The closest “Unprecedented” comes to unguarded moments are the images, seen in trailers, of various Trumps in stage management mode as the filmmakers set up their shots. The president thinks long and hard about whether there should be a glass of water in the frame. Ivanka worries about an infinitesimal line of body fat that she believes is visible at the waist of her navy dress. (It’s really hard to see what she means, but if you’ve ever cringed when someone else’s Instagram post captured your bad hair day, you have to feel a little sympathy for Ivanka here. )
Then the election happens, and all this image-building comes crashing down on the legal system and politicians at all levels who refuse to participate in Trump’s fantasy show. It is clear that Trump will not give in. And as the filmmakers realize they are witnesses to history, the mood shifts from Palauan intrigue to a more sober documentation of events and a portrait of a family that doesn’t let go. Trump marvels that election officials across the country aren’t bending to his demands. “Signature verification and it’s a total win. They don’t want to do it and they’re Republicans. Now what’s their problem? They’re stupid, okay? They’re stupid people.” It’s left up to the viewer to decide what that means: are they stupid, in their own minds, because they can’t see the evidence of real election fraud? Or are they stupid because they are unwilling to use their power to bend the facts as Trump sees fit? Ivanka, who told the committee under oath on Jan. 6 that she believed former Attorney General William Barr when he said the election was not rigged, is much more camera-friendly as she describes her crusade father “As the president has said, every vote must be counted and every voice must be heard,” he says, analyzing each syllable.
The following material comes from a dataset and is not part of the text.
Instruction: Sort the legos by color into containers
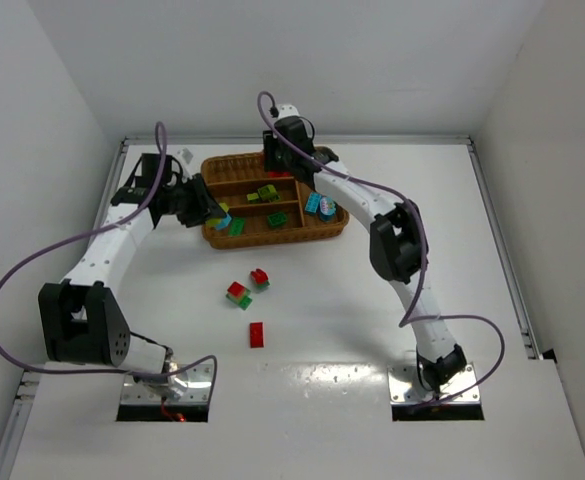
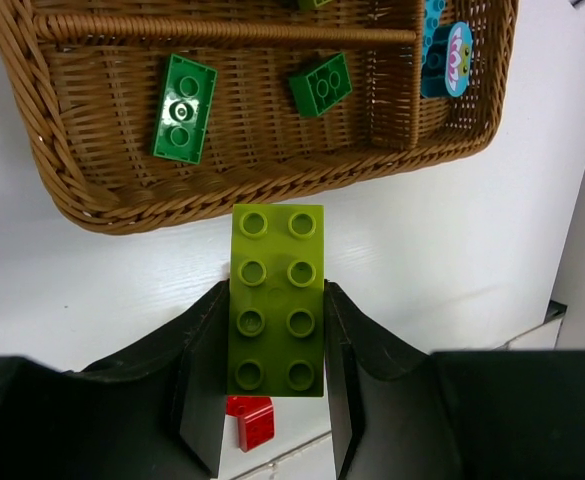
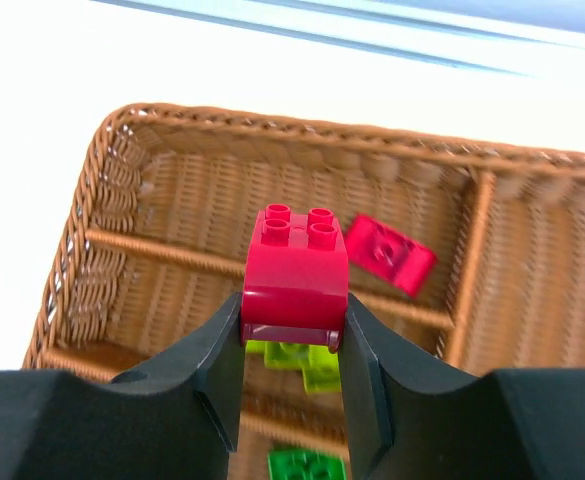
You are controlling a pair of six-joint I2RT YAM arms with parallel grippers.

That’s the real insight of the documentary: We’re watching, in real time, Trump’s mythmaking hit a snag. Finally, he has met a fact that he cannot contort to fit his personal history, as he has done with so many other parts of his life.
The filmmakers are there to capture how the Trumps’ public denials affected the people who remain in their thrall. They document the still-adoring crowds at Trump’s post-election rallies, watch Trump pump up the crowd in Washington’s Ellipse Park on the morning of Jan. 6, and get an inside look at the storming of the Capitol building. In some hard-to-watch scenes, the insurgents howl in pain as they are tear-gassed outside the building, paying a physical price for their loyalty to the family they’ve put on a pedestal.
Meanwhile, this family stays safely in palatial rooms, declining to say a word on the record. “Let’s skip to the 6th,” Eric says in an interview, and when the filmmakers catch up with the Trump kids in Florida again, after Trump has finally left the White House, they’re all spinning again. “We’re two and a half in terms of impeachments,” boasts Eric. “I’m trying to be very present right now with my family,” Ivanka says, declaring that she’s at peace with her White House experience. And while the former president won’t answer the big question, will he run again in 2024? — he insists that everything is going his way: the polls, the people, the arc of history. “We are all working together. We get along incredibly well,” she says.
If you’re a Trump, that’s a matter of faith. Or so you say.